Richard Hawley on the "grim up north" myth and how Sheffield inspires his music.Visit site
No musician has as deep a connection to Sheffield as Richard Hawley. His timeless melodies evoke a uniquely northern sense of nostalgia, with gorgeous string sections that sweep like the South Yorkshire hills and guitars that pound like feet on the paths through Sheffield’s parks. He’s been embedded in the local music scene since his childhood, when his father would play with the city’s rock ‘n’ roll icons Dave Berry and Joe Cocker. By his teens, Hawley had his own band Treebound Story, that would take him from the upstairs room at the Hallamshire Hotel on West Street to recording a session with the late John Peel.
In the ‘90s Hawley would find himself on Top Of The Pops with the Longpigs, then on tour with Pulp alongside his old school friend, bassist Steve Mackey. His work as a session musician has seen him work with everyone from Nancy Sinatra to All Saints, but it was when he started recording his own songs at the urging of Mackey and Jarvis Cocker that Hawley began to win wider acclaim. His fourth album, Coles Corner, was nominated for the Mercury Prize: “Someone call 999,” said Arctic Monkey’s Alex Turner when accepting the prize for his band’s debut in 2006. “Richard Hawley's been robbed.”
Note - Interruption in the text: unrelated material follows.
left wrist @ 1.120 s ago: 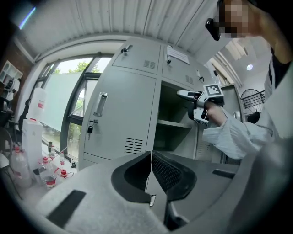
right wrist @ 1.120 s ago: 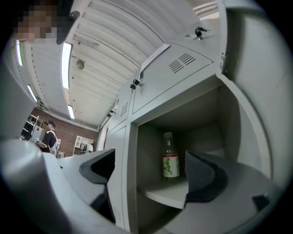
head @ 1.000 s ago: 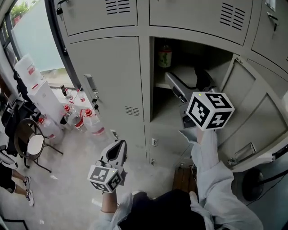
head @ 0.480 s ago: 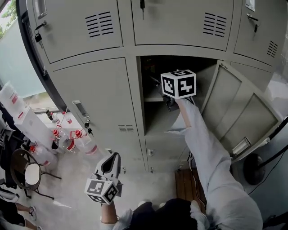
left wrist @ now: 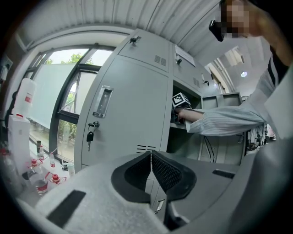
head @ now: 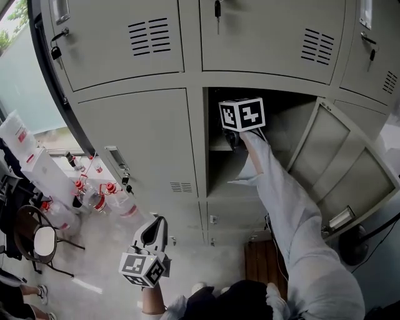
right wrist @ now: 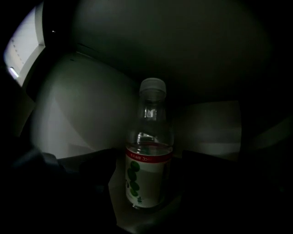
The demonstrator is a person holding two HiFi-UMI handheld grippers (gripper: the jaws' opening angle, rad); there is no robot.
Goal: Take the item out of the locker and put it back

Hawley’s eighth album Hollow Meadows was, like all of his records. recorded at Yellow Arch Studios in Neepsend, with additional parts recorded in his shed-turned-home studio, dubbed Disgraceland. Its title, which comes after the village on the edge of the Peak District, continues a sequence of Sheffield titular references: Coles Corner is where lovers used meet at the end of Fargate, Lowedges is down Abbeydale Road, Lady’s Bridge crosses the River Don, Truelove’s Gutter was inspired by an ancient town centre street and Standing At The Sky’s Edge is a nod to one of the best views in the city. In other words, he loves Sheffield just as much as we do.
How would you describe your work?
I haven’t done a day's work in my life! I’ve studiously avoided it – I’ve made music instead.
What inspires you?
Walking with my dogs in the woods, the rolling hills that surround Sheffield, the bits of beauty around us. I’m sick of hearing the phrase “it’s grim up north”. It just isn’t. It’s time to dispel the myth. I’m inspired by places and people in equal amounts.
What’s your workspace like?
Like a cross between the Cutty Sark and the Tardis.
What do you love about Sheffield?
"The glory of it all."*
What would you do to improve the city?
Free Guinness – but not everyday, that would be silly.
How has Sheffield influenced Hollow Meadows?
I have lived in Sheffield all my life so it’s influenced it in every way possible. Sheffield will always influence what I do.
What do you miss when you're away on tour?
My wife, my kids, my bed, my dogs, my vinyl, my friends, my walks in the woods, my free time, my local.
What do you look forward to about hometown gigs?
I get all of the above and Sheffield folk are very kind and generous with their support.
Who are your favourite Sheffield musicians at the moment?
Well, I don’t get to listen to much new music as I’m always exploring the wonders of old vinyl. But I just had the privilege of working with two great local musicians – Rebecca Taylor from Slow Club and my dear friend Martin Simpson. Also, High Hazels just supported me and I thought they were awesome.
*Lyric from Serenade Of Blue, Hollow Meadows.